Eighty percent of the translated test is completed and the research paper is likely to be published by the end of this year. Meanwhile, they have begun conducting pilot tests at Nightingales Medical Trust in the city. The company is also planning to tie-up with the Karnataka government soon to provide these tests in the public hospitals in the state and also plans to open up memory clinics in Bengaluru. 

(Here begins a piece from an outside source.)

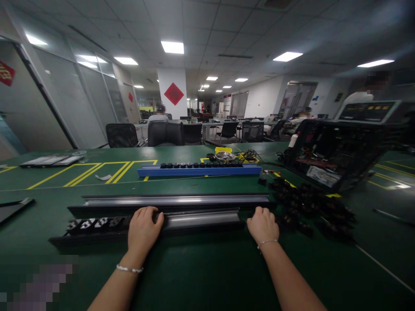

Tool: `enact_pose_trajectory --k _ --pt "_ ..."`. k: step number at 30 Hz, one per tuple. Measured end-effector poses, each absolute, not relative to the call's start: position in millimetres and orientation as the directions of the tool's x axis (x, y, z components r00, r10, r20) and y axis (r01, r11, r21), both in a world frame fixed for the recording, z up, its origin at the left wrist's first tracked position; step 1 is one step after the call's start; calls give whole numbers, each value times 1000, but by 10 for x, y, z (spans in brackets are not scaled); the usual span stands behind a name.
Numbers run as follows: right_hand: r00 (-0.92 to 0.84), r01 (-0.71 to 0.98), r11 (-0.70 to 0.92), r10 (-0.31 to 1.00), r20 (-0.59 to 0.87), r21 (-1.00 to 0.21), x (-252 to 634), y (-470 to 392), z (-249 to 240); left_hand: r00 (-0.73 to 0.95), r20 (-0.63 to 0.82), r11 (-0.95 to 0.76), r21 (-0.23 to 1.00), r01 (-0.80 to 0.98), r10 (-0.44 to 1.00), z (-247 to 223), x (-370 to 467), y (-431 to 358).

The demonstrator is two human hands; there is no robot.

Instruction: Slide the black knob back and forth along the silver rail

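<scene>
Nearest me lies a dark channel rail (204,219) with several small black and silver parts (94,223) in its left half. My left hand (144,226) rests on this rail at the right end of those parts, fingers curled over something I cannot make out. Just past the rail's right end is my right hand (263,225), its fingers bent together beside a pile of black parts (301,201); what it holds, if anything, is hidden. A second dark rail (175,201) runs parallel behind the first.
Farther back lie a blue rail (197,172) filled with black parts, a metal dish (225,156) and cables (249,155). An open black machine case (333,151) stands at the right. A dark flat object (14,210) lies at the left edge. People sit beyond the table.
</scene>
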State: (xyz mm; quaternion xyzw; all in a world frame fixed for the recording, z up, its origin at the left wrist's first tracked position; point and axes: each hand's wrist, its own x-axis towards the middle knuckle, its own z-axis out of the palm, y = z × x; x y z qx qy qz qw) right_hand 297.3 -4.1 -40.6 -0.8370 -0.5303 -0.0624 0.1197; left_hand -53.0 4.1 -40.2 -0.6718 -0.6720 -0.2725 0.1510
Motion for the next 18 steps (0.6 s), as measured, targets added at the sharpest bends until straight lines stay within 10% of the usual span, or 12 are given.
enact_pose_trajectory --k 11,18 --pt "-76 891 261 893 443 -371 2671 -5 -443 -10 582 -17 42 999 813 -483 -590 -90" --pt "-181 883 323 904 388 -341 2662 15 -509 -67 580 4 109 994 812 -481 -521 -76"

“Under the National Health Mission, the Karnataka government is focussing on mental health. We were just about to speak to the state Health Department about our tests when the lockdown was announced. With the Mental Healthcare Act, 2017 we see a future for better facilities in the country and so we also plan to reach out to the Central government to procure our tests,” said Prabhu. 

A computer-assisted instrument, it is already available in 13 languages like Mandarin, French and Arabic and Cognistat plans to translate them in more Indian languages like Malayalam, Kannada and Bengali. 

Dr Jamuna Rajeswaran, professor of Clinical Neuropsychology, National Institute of Mental Health and Neuro-Sciences (NIMHANS) stresses on the need for tests in vernacular languages in India. “Taking western tests and administering them to the Indian population is a wrong practise. The cultures are different and so the kind of materials they have used will not be applicable here. So the need of the hour is to develop tests accordingly that will suit both our literate and illiterate population.”

At NIMHANS, they have standarised some of the internationally used tests for the Indian population in the age group of 16 to 65 years. The NIMHANS Neuropsychology Battery takes into consideration several factors like occupation, education, age, etc. and has translated them into most south Indian languages and in Hindi. “Here we have modified the western tests according to our Indian conditions. We have to keep the cultural context in mind and then develop the tests. Having tests in the vernacular language helps us get better results as the patients are able to identify things better,” says Dr Rajeswaran.